The narrow building presents two distinct faces that each acknowledge the surrounding neighborhoods: the low rise residential neighborhood to the south, and the mixed fabric of the “High Spine” corridor to the north.
The building massing is broken up into a ‘coursed block,’ organized into discrete blocks of 3, 4, 5, and 6 story packages. The exterior is articulated to emphasize the vertical grain of the building with irregularly spaced opaque panels, alternating with recessed glass infill panels. The vertical panels consist of custom, multi-story precast panels with a concave, scalloped geometry.

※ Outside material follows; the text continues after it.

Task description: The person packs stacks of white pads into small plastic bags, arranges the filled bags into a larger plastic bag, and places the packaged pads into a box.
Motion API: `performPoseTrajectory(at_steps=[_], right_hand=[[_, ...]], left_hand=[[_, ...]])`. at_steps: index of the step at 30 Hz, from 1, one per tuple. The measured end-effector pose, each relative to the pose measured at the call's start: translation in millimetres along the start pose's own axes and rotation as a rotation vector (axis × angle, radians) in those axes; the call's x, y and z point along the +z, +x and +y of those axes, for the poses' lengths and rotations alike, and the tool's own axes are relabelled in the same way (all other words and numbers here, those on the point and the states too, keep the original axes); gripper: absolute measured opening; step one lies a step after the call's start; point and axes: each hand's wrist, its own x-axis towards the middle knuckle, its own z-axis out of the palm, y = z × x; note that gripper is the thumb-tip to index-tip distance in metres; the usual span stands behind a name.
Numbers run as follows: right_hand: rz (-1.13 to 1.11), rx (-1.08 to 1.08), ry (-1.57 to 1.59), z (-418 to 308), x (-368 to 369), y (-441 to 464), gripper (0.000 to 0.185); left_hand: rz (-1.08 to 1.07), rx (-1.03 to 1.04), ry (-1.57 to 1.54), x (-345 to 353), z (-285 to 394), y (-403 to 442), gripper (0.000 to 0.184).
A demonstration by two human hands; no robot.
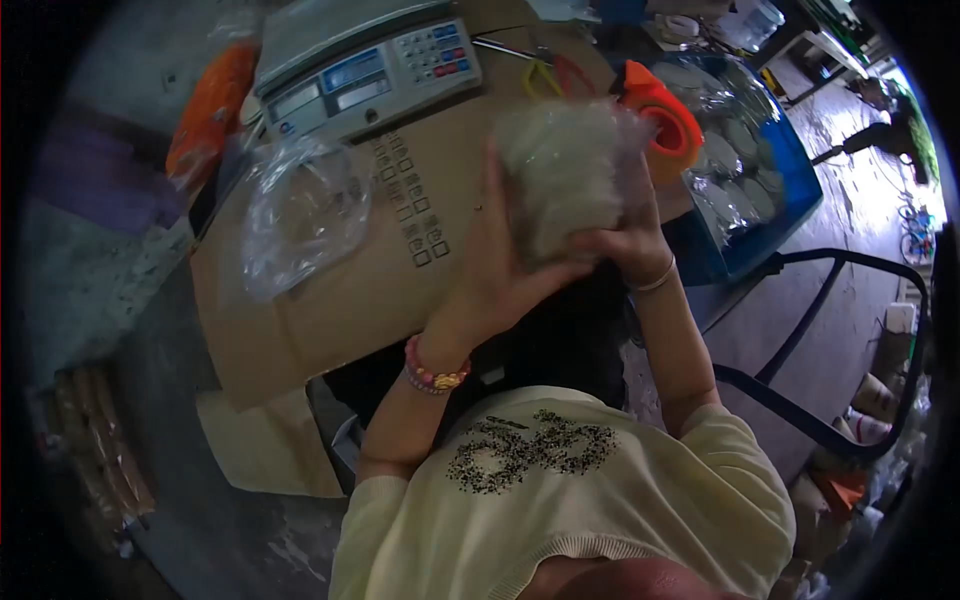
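Observation:
A clear plastic bag [560,170] packed with pale, off-white pieces is held up between my two hands over the cardboard's front edge. It is smeared by motion, so the pieces cannot be made out. My left hand [495,275], with a beaded bracelet at the wrist, presses the bag's left side and lower edge. On the other side, my right hand [635,240] grips the bag with its thumb across the lower corner. An orange tape dispenser [662,120] stands just beyond my right hand. On the cardboard [330,330] to my left lies a crumpled clear plastic bag [308,215].
A digital scale [365,80] stands at the back left beside an orange bag [210,110]. Scissors [560,78] lie behind my hands. The blue bin [800,190] on the right holds several bagged pale discs. A dark metal frame [820,430] is at the lower right.

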Motion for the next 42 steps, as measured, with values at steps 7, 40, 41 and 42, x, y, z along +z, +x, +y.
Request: performPoseTrajectory(at_steps=[7, 40, 41, 42], right_hand=[[-0.306, 0.135, 0.058, 33.0, 39.0, 14.2, 0.120], [-0.232, -0.041, -0.018, 25.3, 65.1, 44.6, 0.129], [-0.238, 0.013, -0.115, 36.7, 61.1, 41.9, 0.130], [-0.243, 0.072, -0.213, 43.7, 61.5, 41.1, 0.130]], left_hand=[[-0.050, -0.093, 0.484, -51.1, -33.4, -34.7, 0.119], [0.145, -0.089, -0.047, -49.3, -27.6, -1.3, 0.132], [0.145, -0.071, -0.041, -49.6, -36.6, -1.4, 0.132], [0.158, -0.109, -0.024, -48.3, -42.0, -1.6, 0.131]])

“Considering the explicit historical concern in the neighborhood, we studied fluted geometries as a way to express depth and texture on the facade. Fluted columns themselves were constructed by stacking individual sections around a central core,” says Höweler. “This part-to-whole relationship satisfies the drive to maintain historical character, and yet the results are surprisingly contemporary.”
The heavy relief texture of the facade will create a unique optical effect, as well as some selfshading on the eastern and western exposures. Glazing for the residential units takes the form of a multi-story, recessed window wall with spandrel glass between the precast panels. The penthouse floor is a single-loaded organization with an outdoor amenity deck to the south.
The ground floor contains the lobby and retail spaces with storefront glazing facing the northern, more commercial side of Stuart Street. The southern portion of the ground floor consists of two walk-up townhouses accessible directly from Shawmut Street. These ‘new neighbors’ respond directly to the existing townhomes across the street and maintain an active residential frontage.
“Townhouses change the character of a tall residential building,” says Vizgaitis. “Particularly when they are well-detailed at their public face and set into a landscape that meshes with the city fabric, the building transforms from anonymous and controlled to something that feels personal and part of the neighborhood.”